▶ _Task item_
Go through the following data and transcribe exactly the stretch of lines from the one holding "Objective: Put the" to the one holding "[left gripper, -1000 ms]", both included.

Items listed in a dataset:
********

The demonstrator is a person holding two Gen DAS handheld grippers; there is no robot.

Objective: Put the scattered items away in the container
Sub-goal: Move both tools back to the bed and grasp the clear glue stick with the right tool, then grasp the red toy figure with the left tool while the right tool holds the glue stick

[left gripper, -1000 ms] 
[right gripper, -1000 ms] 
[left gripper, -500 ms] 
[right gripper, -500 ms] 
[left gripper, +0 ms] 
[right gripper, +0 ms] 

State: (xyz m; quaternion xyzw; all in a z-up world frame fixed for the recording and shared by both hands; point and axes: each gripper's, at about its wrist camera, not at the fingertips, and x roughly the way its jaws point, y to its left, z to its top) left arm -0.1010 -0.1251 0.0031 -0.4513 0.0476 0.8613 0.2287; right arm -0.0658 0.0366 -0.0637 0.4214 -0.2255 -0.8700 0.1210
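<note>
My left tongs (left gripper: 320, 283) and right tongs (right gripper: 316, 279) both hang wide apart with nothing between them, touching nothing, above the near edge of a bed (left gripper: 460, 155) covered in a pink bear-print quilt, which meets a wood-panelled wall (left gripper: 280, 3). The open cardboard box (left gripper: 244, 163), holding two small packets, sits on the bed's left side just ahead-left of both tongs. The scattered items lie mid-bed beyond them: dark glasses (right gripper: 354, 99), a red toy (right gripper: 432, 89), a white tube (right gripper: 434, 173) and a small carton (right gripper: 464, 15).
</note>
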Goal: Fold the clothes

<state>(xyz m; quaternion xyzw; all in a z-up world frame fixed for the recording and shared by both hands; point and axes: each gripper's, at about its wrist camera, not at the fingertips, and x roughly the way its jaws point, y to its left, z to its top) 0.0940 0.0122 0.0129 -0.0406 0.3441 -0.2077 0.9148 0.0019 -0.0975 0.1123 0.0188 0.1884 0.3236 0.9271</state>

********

▶ _Reply_
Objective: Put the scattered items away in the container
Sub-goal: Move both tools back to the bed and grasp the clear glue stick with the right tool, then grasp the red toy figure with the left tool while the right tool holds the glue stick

[left gripper, -1000 ms] 

The required output is now complete.